You are viewing a plain text version of this content. The canonical link for it is here.
Posted to issues@spark.apache.org by "Jungtaek Lim (JIRA)" <ji...@apache.org> on 2019/02/19 08:35:00 UTC
[jira] [Commented] (SPARK-21453) Cached Kafka consumer may be closed too early

    [ https://issues.apache.org/jira/browse/SPARK-21453?page=com.atlassian.jira.plugin.system.issuetabpanels:comment-tabpanel&focusedCommentId=16771709#comment-16771709 ] 

Jungtaek Lim commented on SPARK-21453:
--------------------------------------

[~ppanero] [~Julescs0]
I guess it's too late, but I've missed this issue when I crafted my patch on consumer pool renewal - it leverages considered-as-stable implementation of pool (Apache Commons Pool) instead of leveraging its own implementation.
https://github.com/apache/spark/pull/22138

We haven't track down the issue so can't say my patch would mitigate the issue, but I found suspicious cases which current implementation could leak (never release) the idle consumers so I might say worth to give it a try if you're having pain and still haven't resolve the issue.

This would give a nice rationalization on my patch to get it reviewed soon and merged if it succeeds to resolve this issue.
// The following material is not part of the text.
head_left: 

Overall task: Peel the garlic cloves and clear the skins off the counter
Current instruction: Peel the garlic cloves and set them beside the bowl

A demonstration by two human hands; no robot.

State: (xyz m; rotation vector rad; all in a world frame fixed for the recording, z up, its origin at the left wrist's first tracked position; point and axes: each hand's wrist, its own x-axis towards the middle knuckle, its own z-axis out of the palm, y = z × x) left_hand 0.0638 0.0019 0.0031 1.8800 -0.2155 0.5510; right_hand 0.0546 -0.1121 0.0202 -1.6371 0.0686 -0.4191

Some information would be needed.

1) Which Spark version you're having difficulty with? This is to port back the patch to the version. (For now the patch is against master branch) You may want to note that Spark 2.2.x looks EOL (2.3.x also in this year) in Apache community so may not get support for 2.2.x. 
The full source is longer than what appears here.